After more than seven years of handing down rulings on Massachusetts’ highest court, Supreme Judicial Court Justice David Lowy of Marblehead is handing in his black robe for the head general counsel post for the University of Massachusetts system.

“This opportunity came up, and it’s just too awesome a job not to take,” he told the Marblehead Current in a phone interview.
Lowy will officially step down on his birthday on Feb. 3, capping over a quarter century as a Massachusetts judge. Before the SJC, he served on the Massachusetts District Court for four years and the Massachusetts Superior Court for 15 years.
“He is somebody who literally at every step along the way throughout his professional career has demonstrated a sense of fairness and a high degree of intellect and thoroughness in everything he’s done,” then-Gov. Charlie Baker said of Lowy in 2016 during his Supreme Judicial Court confirmation hearing.
According to State House News Service reports, Lowy was one of several SJC nominations made by former Baker that reshaped the court’s membership and shifted its ideological balance over the past seven years. The turnover steered the court toward Baker’s brand of pragmatic incrementalism and a non-activist judicial philosophy, making it less likely to hand down broadly progressive rulings.

One of the most high-profile cases Lowy presided over as a Superior Court judge was the 2015 murder trial of Phillip Chism, a Danvers High School student convicted of raping and murdering his 24-year-old math teacher, Collen Ritzer.
In that case, Lowy also denied a motion to impound a video and a transcript of an interview in which Chism confessed to the crime, citing the public’s right to know. His decision was upheld by the SJC, which he had joined by the time the court’s ruling was issued, though he did not participate in its deliberation.
On the SJC, he weighed in on the constitutionality of a so-called millionaire‘s tax and two state drug lab scandals. In the latter, the high court issued sweeping decisions wiping out tens of thousands of drug convictions.
“I have witnessed the impact of poverty, discrimination, addiction and mental health challenges in the lives of thousands and thousands of people. What I have come to learn is that few people — even the overwhelming majority of people we sentence in Superior Court — are bad human beings,” Lowy said during his 2016 confirmation hearing. “I am not disavowing personal responsibility with this observation; I am only noting the importance of compassion and empathy. While we cannot always understand other people’s problems, it is incumbent upon a judge to try.”

He also stressed the importance of public service and giving back to the community as driving forces throughout his time as a judge, pointing out that his parents worked hard to give him opportunity.
“Public service is an opportunity for me to give back to everything that this community and country has given me,” Lowy said. “My dad escaped the Holocaust at 4 years old. He worked his way through dental school. My mom grew up on the third floor of a three-floor walkup. All four of my grandparents were immigrants.”

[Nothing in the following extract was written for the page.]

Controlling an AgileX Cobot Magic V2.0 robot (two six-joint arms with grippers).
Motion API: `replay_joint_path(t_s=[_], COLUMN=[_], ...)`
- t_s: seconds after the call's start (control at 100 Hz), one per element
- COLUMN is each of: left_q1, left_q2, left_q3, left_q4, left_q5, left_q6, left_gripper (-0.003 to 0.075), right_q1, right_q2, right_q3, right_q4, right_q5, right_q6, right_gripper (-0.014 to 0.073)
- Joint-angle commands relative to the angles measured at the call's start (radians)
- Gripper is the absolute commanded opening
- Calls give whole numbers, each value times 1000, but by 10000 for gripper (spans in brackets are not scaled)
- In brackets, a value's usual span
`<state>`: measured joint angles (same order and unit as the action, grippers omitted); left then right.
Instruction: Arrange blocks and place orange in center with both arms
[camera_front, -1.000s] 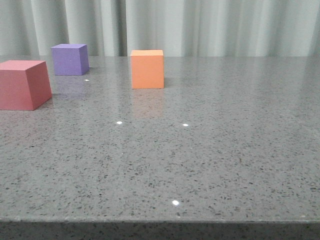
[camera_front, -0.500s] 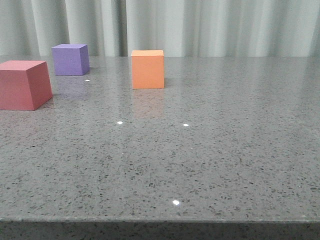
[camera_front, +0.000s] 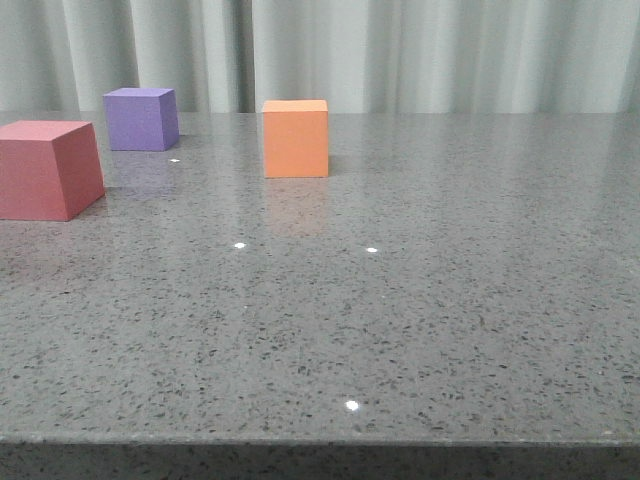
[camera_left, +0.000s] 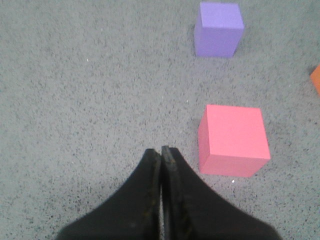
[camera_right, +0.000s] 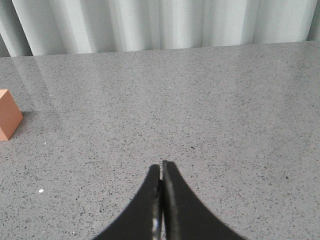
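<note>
In the front view the pinkish-red cube (camera_front: 45, 168) sits at the left edge, the purple cube (camera_front: 141, 118) behind it, and the orange cube (camera_front: 295, 138) to their right near the table's middle. No gripper shows there. In the left wrist view my left gripper (camera_left: 161, 149) is shut and empty, just beside the pinkish-red cube (camera_left: 232, 139); the purple cube (camera_left: 219, 29) lies beyond and a sliver of the orange cube (camera_left: 316, 80) shows at the edge. In the right wrist view my right gripper (camera_right: 161, 164) is shut and empty over bare table, the orange cube (camera_right: 8, 120) far off to one side.
The grey speckled table (camera_front: 420, 300) runs to a front edge near the camera. A pale pleated curtain (camera_front: 430, 50) hangs behind the table's far edge.
</note>
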<state>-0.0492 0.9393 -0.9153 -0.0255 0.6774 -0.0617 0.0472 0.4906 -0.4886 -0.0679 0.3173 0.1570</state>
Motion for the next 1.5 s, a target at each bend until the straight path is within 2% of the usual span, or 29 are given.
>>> replay_joint_path(t_s=[0.0,0.09,0.14,0.18,0.21,0.28,0.33,0.38,0.42,0.52,0.57,0.71,0.88,1.05,1.29,1.39,1.49], left_q1=[1,1,1,1,1,1,1,1,1,1,1,-30,-129,-260,-392,-439,-485], left_q2=[10,16,17,17,17,17,17,19,19,19,19,26,98,246,488,581,671], left_q3=[-39,-39,-39,-39,-39,-39,-39,-39,-39,-41,-44,-93,-202,-321,-536,-631,-716], left_q4=[-4,-4,-4,-4,-4,-4,-4,-15,-22,-39,-59,-92,-138,-136,-133,-103,-8], left_q5=[-52,-42,-35,-32,-29,-27,-25,-23,-18,-8,-8,-6,-4,0,4,9,29], left_q6=[0,0,0,0,0,0,0,0,0,0,0,0,-2,-41,-72,-111,-194], left_gripper=[-19,-8,32,94,148,333,512,651,722,638,624,624,624,624,621,621,621], right_q1=[-4,-4,-4,-4,-4,-4,-4,-4,-4,-4,-4,-4,-4,-4,-4,-4,-4], right_q2=[2,2,2,2,2,2,2,2,2,2,2,2,2,2,2,2,2], right_q3=[-28,-28,-28,-28,-28,-28,-28,-28,-28,-28,-28,-28,-28,-28,-28,-28,-28], right_q4=[-5,-5,-5,-5,-5,-5,-5,-5,-5,-5,-5,-5,-5,-5,-5,-5,-5], right_q5=[-83,-83,-83,-83,-83,-83,-83,-83,-83,-83,-83,-83,-83,-83,-83,-83,-83], right_q6=[-2,-2,-2,-2,-2,-2,-2,-2,-2,-2,-2,-2,-2,-2,-2,-2,-2], right_gripper=[-67,-67,-67,-67,-67,-67,-67,-67,-67,-67,-67,-67,-67,-67,-67,-67,-67])
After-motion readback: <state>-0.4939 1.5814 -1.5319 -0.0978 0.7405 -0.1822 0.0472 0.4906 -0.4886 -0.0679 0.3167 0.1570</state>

The retiring justice — who lost extended family in the Holocaust and has memorialized their lives extensively in public remarks — said his background instilled in him a powerful sense of gratitude and desire to contribute through civic duty.

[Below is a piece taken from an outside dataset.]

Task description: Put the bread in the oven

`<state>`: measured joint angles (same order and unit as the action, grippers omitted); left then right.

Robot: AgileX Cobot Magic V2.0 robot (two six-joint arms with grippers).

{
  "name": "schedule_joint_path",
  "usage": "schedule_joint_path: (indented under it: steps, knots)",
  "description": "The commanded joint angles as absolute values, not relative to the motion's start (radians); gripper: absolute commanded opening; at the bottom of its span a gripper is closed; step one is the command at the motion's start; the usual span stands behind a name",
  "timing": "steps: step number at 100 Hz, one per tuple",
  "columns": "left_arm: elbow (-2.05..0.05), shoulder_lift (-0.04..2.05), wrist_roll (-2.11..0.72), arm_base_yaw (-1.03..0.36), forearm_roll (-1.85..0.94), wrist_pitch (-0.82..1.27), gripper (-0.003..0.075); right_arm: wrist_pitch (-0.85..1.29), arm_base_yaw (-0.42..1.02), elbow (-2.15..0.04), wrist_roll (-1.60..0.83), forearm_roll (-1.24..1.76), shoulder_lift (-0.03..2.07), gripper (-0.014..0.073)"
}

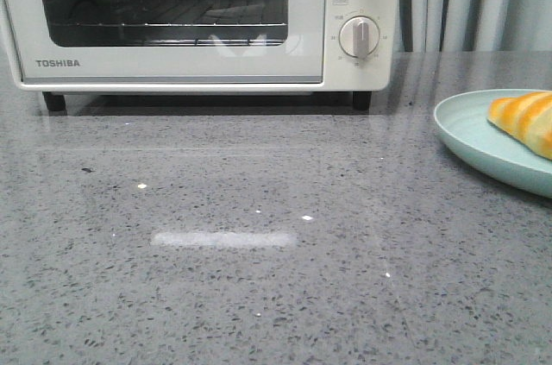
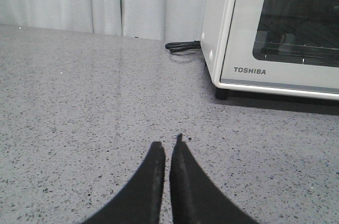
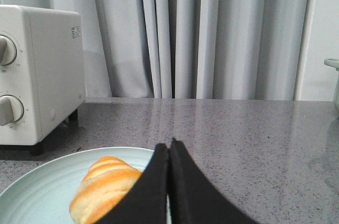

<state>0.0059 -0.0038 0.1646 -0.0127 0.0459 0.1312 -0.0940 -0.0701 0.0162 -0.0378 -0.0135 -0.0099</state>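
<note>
Black fingers pressed together on both grippers — left gripper, right gripper — holding nothing.

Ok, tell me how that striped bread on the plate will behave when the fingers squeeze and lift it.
The bread has a glossy top, so it may be slippery. Its rounded, ridged shape suggests gripping across the middle. Lying flat on the plate, it probably won't roll. Whether it squashes can't be told.

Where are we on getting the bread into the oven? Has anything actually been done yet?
Nothing looks done yet. The oven door is closed and its rack shows no bread. The bread lies on the light blue plate to the oven's right. Nothing is in hand: the left end effector is shut over bare countertop, and the right end effector is shut above the plate. Left: open the door, grasp the bread, place it inside.
</note>
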Motion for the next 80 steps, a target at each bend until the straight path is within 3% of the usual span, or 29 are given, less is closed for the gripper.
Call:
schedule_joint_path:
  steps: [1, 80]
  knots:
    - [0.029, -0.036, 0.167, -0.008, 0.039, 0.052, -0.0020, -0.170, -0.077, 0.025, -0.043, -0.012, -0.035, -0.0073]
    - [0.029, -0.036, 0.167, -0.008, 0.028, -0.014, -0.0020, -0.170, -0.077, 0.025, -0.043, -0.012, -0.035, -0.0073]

Beyond his judicial responsibilities, Lowy has been a long-time adjunct law professor at Boston University School of Law, New England Law Boston and Suffolk University Law School. He has taught thousands of aspiring legal professionals over the past 33 years, and in his new gig will teach as an adjunct professor.
“It’s one of the most important things I do,” Lowy told the Current. “If I can have an impact on them that’s going to enhance their education and maybe help them heal the world someday, that means the world to me.”

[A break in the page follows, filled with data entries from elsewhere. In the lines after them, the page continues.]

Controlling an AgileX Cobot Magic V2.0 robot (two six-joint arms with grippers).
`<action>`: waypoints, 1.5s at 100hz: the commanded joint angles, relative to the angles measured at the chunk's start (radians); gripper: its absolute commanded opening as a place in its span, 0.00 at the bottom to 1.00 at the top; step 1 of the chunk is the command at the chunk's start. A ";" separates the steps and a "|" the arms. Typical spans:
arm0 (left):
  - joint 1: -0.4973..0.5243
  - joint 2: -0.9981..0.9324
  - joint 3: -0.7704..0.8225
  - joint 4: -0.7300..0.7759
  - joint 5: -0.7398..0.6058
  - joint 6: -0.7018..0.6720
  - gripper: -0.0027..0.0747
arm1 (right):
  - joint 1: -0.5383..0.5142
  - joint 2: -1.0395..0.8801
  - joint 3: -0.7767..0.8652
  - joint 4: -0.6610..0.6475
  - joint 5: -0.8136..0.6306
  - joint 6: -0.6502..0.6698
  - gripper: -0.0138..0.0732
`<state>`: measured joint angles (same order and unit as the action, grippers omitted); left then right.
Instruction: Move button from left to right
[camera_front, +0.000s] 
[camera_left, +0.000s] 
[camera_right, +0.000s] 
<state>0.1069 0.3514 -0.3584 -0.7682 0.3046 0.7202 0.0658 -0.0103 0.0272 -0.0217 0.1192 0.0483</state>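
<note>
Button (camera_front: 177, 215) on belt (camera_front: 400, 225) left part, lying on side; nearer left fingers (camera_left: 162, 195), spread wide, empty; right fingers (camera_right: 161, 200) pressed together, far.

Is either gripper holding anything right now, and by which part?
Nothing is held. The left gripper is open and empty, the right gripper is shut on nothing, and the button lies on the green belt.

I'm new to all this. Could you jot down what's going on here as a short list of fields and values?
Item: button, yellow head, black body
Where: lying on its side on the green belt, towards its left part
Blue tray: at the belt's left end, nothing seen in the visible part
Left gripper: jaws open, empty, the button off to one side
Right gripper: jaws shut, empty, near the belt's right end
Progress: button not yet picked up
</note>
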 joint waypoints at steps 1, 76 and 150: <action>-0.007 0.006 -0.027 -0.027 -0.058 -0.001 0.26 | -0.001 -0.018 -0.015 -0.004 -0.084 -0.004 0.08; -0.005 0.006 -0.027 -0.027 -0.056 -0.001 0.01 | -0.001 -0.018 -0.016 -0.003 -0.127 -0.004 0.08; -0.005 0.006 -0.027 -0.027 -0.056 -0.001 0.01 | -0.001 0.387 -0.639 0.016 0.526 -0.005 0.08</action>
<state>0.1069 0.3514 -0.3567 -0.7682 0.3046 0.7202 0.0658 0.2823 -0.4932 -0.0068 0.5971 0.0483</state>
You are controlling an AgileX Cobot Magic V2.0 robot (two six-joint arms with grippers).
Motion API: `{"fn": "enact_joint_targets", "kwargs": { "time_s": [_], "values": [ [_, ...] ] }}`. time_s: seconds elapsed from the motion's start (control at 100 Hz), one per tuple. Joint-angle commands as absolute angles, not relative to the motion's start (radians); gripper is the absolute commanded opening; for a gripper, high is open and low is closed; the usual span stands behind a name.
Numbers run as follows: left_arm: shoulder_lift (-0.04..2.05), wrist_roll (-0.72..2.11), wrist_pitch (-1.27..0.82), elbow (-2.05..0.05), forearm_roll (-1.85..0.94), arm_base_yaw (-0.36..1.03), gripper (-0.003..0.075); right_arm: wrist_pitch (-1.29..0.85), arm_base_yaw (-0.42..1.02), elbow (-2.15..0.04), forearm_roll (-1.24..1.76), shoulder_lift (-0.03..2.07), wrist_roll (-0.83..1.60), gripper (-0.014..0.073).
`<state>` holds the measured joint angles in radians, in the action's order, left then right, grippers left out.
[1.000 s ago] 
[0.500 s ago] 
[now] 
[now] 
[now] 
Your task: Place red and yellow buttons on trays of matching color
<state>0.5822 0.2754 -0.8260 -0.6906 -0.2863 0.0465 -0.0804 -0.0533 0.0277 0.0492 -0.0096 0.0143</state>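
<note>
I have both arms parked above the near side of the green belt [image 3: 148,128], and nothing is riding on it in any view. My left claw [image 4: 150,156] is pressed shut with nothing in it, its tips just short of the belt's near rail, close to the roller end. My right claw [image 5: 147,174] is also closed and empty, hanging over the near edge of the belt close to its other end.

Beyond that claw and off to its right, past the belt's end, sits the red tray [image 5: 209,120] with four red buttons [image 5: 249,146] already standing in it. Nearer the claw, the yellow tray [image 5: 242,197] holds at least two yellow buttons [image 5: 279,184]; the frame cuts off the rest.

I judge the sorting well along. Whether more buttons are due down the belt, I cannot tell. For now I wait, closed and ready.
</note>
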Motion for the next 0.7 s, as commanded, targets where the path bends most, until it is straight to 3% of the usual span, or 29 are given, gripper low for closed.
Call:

The justice said he aims to impress upon students the weighty responsibility lawyers have to conduct themselves with integrity, protect citizens’ rights and enhance public discourse.

“Lawyers have a disproportionate responsibility to hopefully enhance the level of civility of the discussion in the public square and to be leaders in their communities,” Lowy said.
Lowy also clerked for Judge Edward F. Harrington in federal district court, an experience he described as crucial. He has tried to “pay it forward” by providing similar mentorship to his own law clerks, Lowy said.
In his new position, Lowy will oversee strategy, policy and operations as the University of Massachusetts’ top lawyer. It also marks a return to the system that educated him, having graduated from University of Massachusetts-Amherst.
As his departure looms, Lowy leaves an SJC subtly transformed since he first took the bench in 2016. He said new judges inherently influence the court’s character, but core guiding principles remain moored.
“The [Massachusetts] Constitution is an organic document, so there’s always change,” Lowy said. “But what remains constant is that ideology does not rule there. It’s really about the recognition that we as judges have an awesome responsibility to ensure justice.”
EDITOR’S NOTE: Lowy is the husband of Virginia Buckingham, president of the Marblehead Current’s Board of Directors.